Space, Time and Groceries

Jeremy Stanley
tech-at-instacart
Published in
8 min readJun 13, 2017

--

Grocery delivery visualized in python with datashader.

At Instacart, we deliver a lot of groceries. By the end of next year, 80% of American households will be able to use Instacart. Our challenge: complete every delivery on-time, with the right groceries.

Over the course of a week, we traverse cities all over the United States many times over while delivering groceries:

Routes followed by shoppers in SF, Austin, Boston and Miami

How do we bring order to the chaos?

In the remainder of this post, we’ll first introduce the logistics problem Instacart is solving, outline the architecture of our systems and describe the GPS data we collect. Then we will conclude by touring a series of datashader visualizations:

Example datashader visualizations at Instacart

Visualizations like these help us to build intuition about our system, generate hypotheses for improvements, sanity check our changes, identify best practices and improve our operations.

But before we get too caught up in these visualizations, let’s first quickly cover the problem we are solving.

Logistics @ Instacart

When using our app to order groceries, you first choose a retailer, and then shop for groceries to be delivered. Over the course of a few hours, we have thousands of such orders to deliver. Doing this efficiently is the job of our logistics systems.

At it’s simplest, our logistics problem can be viewed as solving a TSP (traveling salesman problem) where the shopper must go to the store first. For example, the shopper drives to the store, picks your groceries (along with two other orders), and then delivers them in a sequence:

There are many algorithms for solving TSPs, and perfect solutions can be found for up to tens of thousands of deliveries. Even with millions of deliveries, heuristics can come within 2–3% of the optimal solution.

But in practice we have a fleet of shoppers to fulfill orders. Each will be given a batch of orders to shop for, and will then deliver those orders in sequence:

This problem is called a VRP (Vehicle Routing Problem), which generalizes the traveling salesman problem. (Generalizes is a mathy euphemism for ‘even harder to solve optimally’.)

But we can’t stop there. Instacart is named Instacart for a reason — we commit to narrow delivery windows for our customers (usually 1 hour long). So only a subset of assigned routes will be viable, and we must jointly optimize the expected timeliness of our deliveries with the speed of our movement.

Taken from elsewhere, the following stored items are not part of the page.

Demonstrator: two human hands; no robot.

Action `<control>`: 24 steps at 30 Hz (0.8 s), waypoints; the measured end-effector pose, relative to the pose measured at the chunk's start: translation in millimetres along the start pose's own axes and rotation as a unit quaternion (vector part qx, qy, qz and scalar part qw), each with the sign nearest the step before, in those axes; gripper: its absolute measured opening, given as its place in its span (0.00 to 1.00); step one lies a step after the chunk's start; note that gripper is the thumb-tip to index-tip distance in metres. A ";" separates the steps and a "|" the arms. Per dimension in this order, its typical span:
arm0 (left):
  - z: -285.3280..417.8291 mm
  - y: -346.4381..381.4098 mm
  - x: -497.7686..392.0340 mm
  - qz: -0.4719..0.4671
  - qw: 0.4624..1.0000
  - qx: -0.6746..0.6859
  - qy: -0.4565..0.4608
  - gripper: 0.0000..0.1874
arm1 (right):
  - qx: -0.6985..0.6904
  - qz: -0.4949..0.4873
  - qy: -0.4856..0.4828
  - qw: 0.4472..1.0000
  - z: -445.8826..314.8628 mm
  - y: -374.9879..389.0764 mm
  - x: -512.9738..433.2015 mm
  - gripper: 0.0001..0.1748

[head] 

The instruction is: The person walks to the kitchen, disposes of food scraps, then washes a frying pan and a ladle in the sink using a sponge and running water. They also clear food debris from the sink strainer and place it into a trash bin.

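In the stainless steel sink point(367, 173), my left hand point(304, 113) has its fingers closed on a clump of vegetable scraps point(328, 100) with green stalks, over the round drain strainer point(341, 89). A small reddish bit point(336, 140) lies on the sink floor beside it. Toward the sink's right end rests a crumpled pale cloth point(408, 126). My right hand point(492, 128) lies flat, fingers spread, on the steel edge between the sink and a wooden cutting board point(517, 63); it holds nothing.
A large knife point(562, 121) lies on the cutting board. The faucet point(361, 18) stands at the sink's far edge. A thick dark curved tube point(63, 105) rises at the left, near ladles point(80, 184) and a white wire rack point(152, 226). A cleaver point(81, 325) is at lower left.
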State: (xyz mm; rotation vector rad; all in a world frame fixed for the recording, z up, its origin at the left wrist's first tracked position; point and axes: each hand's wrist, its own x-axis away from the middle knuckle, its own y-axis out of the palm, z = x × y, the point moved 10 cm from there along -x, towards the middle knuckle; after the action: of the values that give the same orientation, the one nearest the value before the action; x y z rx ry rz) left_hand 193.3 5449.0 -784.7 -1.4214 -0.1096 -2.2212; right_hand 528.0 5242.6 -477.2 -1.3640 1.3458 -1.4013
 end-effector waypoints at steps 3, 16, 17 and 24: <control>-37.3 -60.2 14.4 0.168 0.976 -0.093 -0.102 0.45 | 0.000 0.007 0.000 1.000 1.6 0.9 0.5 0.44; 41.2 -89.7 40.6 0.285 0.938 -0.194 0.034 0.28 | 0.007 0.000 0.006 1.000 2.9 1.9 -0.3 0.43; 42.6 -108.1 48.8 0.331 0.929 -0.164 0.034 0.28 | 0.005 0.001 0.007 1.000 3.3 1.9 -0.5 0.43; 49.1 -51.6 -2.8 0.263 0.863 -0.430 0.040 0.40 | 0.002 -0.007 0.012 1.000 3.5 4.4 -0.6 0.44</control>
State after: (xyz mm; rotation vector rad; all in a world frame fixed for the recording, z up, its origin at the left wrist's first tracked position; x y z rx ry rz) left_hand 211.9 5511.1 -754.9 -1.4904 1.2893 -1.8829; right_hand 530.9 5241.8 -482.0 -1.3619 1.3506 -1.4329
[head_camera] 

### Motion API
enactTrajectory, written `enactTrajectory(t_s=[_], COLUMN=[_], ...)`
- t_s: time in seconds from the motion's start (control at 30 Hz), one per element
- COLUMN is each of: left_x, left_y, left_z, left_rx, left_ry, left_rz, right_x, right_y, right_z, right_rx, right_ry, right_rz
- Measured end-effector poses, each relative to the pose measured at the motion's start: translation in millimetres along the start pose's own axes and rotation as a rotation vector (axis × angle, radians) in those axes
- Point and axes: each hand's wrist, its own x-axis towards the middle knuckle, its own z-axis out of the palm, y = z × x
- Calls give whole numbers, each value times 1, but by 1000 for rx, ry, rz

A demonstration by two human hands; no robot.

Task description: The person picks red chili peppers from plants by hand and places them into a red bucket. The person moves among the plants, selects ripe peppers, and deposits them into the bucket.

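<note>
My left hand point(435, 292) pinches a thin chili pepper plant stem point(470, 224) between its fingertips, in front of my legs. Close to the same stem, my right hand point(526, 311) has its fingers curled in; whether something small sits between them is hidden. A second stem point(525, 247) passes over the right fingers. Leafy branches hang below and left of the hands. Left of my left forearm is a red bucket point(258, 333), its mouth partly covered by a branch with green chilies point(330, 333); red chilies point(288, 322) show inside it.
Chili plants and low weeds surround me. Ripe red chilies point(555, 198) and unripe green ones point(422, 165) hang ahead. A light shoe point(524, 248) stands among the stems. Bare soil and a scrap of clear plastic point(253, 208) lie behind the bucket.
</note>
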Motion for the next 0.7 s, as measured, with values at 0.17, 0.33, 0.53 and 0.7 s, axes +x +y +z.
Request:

This is called a VRPTW (Vehicle Routing Problem with Time Windows):

If only life were so simple!

In reality, not all of our shoppers are equivalent. Some have large vehicles, others have small ones. Some have club-cards for retailers like Costco, while others do not. Some can fulfill alcohol orders, while others may not. This means our problem is capacitated, and so we can add a big C to the front of our acronym.

Furthermore, each vehicle can take more than one trip, which lets us append the letters MT (for Multiple Trips). So really, we have a CVRPTWMT:

Oh, and everything evolves continuously under many sources of uncertainty. New orders are placed. Shoppers come on and off of shift. Weather, traffic and other events wreak havoc on plans. Such problems are referred to as being stochastic, which gives us one more letter — an S!

So in the end, we are left to solve a SCVRPTWMT (😰). They say that the longer the acronym, the harder the problem is to solve.

But don’t fret, all is not lost.

Naïve to Novel

A simple system can be implemented for routing shoppers that accomplishes some of our goals without a great deal of complexity:

  1. Sort orders by when they are due
  2. Find the shopper who is free that can do the first order the fastest
  3. Search remaining orders for any that can be added without being late
  4. Dispatch the orders found to this shopper
  5. Repeat

This will optimize for fulfilling the most urgent orders in the most timely fashion, and seek efficiencies where possible as a secondary objective.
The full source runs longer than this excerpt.